Aim of the exercise: Line by line, restate the material exactly.

---+---

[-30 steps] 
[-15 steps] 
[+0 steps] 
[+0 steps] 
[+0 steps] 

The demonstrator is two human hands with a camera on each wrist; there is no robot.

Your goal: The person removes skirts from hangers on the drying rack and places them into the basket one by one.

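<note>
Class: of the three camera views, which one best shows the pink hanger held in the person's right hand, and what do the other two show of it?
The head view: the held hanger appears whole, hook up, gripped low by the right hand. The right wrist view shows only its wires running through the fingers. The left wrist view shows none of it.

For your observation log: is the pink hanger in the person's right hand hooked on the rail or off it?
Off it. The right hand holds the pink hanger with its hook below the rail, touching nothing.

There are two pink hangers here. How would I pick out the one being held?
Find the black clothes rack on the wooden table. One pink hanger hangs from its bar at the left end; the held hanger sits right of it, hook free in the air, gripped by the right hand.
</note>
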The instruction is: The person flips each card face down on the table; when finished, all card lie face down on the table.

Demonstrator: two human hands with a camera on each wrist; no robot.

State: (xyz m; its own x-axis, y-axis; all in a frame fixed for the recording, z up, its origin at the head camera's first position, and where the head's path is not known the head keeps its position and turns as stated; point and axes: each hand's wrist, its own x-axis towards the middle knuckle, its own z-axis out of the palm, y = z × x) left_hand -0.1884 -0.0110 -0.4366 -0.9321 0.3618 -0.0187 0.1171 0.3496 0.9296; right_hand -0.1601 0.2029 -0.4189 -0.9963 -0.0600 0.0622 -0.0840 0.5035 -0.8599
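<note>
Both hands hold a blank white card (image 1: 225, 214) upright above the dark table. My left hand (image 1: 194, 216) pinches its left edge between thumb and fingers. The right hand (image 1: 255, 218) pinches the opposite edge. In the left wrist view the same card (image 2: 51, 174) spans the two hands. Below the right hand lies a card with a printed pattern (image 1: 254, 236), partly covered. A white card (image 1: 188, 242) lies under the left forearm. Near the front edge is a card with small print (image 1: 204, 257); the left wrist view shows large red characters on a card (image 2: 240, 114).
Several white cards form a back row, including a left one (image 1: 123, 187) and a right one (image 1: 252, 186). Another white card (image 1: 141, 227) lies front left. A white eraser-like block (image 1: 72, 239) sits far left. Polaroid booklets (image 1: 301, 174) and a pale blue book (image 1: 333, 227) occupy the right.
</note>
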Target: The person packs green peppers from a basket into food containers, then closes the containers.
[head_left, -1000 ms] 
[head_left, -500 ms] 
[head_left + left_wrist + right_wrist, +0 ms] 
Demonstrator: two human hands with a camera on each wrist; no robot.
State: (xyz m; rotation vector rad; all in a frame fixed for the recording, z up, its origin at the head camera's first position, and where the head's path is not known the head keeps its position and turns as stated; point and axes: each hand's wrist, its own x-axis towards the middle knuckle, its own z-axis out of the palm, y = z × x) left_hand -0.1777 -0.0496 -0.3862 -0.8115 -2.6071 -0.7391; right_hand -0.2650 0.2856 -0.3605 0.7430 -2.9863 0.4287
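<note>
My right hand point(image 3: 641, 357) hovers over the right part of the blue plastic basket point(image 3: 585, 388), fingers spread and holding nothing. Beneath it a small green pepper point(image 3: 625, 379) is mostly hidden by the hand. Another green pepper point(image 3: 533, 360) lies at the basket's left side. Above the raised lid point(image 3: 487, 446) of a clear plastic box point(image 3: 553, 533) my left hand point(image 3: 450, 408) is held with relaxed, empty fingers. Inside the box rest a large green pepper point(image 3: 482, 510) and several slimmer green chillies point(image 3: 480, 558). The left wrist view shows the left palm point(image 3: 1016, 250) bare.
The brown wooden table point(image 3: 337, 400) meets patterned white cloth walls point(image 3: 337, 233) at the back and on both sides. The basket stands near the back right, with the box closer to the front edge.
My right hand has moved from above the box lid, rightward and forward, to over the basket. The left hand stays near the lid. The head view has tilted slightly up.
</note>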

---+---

Finished task:
[-30 steps] 
[-15 steps] 
[+0 steps] 
[+0 steps] 
[+0 steps] 

The demonstrator is two human hands with a camera on each wrist; there is no robot.

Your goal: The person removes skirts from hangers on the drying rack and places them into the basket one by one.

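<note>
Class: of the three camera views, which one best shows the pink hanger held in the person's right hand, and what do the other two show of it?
The head view: the held hanger appears whole, hook up, gripped low by the right hand. The right wrist view shows only its wires running through the fingers. The left wrist view shows none of it.

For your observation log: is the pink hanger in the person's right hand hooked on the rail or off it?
Off it. The right hand holds the pink hanger with its hook below the rail, touching nothing.

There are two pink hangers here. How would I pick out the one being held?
Find the black clothes rack on the wooden table. One pink hanger hangs from its bar at the left end; the held hanger sits right of it, hook free in the air, gripped by the right hand.
</note>
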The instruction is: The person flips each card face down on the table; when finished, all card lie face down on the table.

Demonstrator: two human hands with a camera on each wrist; no robot.

State: (xyz m; its own x-axis, y-axis; all in a frame fixed for the recording, z up, its origin at the head camera's first position, and where the head's path is not known the head keeps its position and turns as stated; point and axes: each hand's wrist, its own x-axis towards the middle knuckle, its own z-axis out of the palm, y = z × x) left_hand -0.1884 -0.0110 -0.4366 -0.9321 0.3618 -0.0187 0.1171 0.3496 0.9296; right_hand -0.1601 0.2029 -0.4189 -0.9963 -0.0600 0.0622 -0.0840 0.5035 -0.8599
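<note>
Both hands hold a blank white card (image 1: 225, 214) upright above the dark table. My left hand (image 1: 194, 216) pinches its left edge between thumb and fingers. The right hand (image 1: 255, 218) pinches the opposite edge. In the left wrist view the same card (image 2: 51, 174) spans the two hands. Below the right hand lies a card with a printed pattern (image 1: 254, 236), partly covered. A white card (image 1: 188, 242) lies under the left forearm. Near the front edge is a card with small print (image 1: 204, 257); the left wrist view shows large red characters on a card (image 2: 240, 114).
Several white cards form a back row, including a left one (image 1: 123, 187) and a right one (image 1: 252, 186). Another white card (image 1: 141, 227) lies front left. A white eraser-like block (image 1: 72, 239) sits far left. Polaroid booklets (image 1: 301, 174) and a pale blue book (image 1: 333, 227) occupy the right.
</note>
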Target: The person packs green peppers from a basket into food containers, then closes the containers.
[head_left, -1000 ms] 
[head_left, -500 ms] 
[head_left + left_wrist + right_wrist, +0 ms] 
Demonstrator: two human hands with a camera on each wrist; no robot.
State: (xyz m; rotation vector rad; all in a frame fixed for the recording, z up, its origin at the head camera's first position, and where the head's path is not known the head keeps its position and turns as stated; point and axes: each hand's wrist, its own x-axis towards the middle knuckle, its own z-axis out of the palm, y = z × x) left_hand -0.1777 -0.0496 -0.3862 -0.8115 -2.6071 -0.7391; right_hand -0.2650 0.2856 -0.3605 0.7430 -2.9863 0.4287
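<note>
My right hand point(image 3: 641, 357) hovers over the right part of the blue plastic basket point(image 3: 585, 388), fingers spread and holding nothing. Beneath it a small green pepper point(image 3: 625, 379) is mostly hidden by the hand. Another green pepper point(image 3: 533, 360) lies at the basket's left side. Above the raised lid point(image 3: 487, 446) of a clear plastic box point(image 3: 553, 533) my left hand point(image 3: 450, 408) is held with relaxed, empty fingers. Inside the box rest a large green pepper point(image 3: 482, 510) and several slimmer green chillies point(image 3: 480, 558). The left wrist view shows the left palm point(image 3: 1016, 250) bare.
The brown wooden table point(image 3: 337, 400) meets patterned white cloth walls point(image 3: 337, 233) at the back and on both sides. The basket stands near the back right, with the box closer to the front edge.
My right hand has moved from above the box lid, rightward and forward, to over the basket. The left hand stays near the lid. The head view has tilted slightly up.
</note>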

This answer has now been given in full.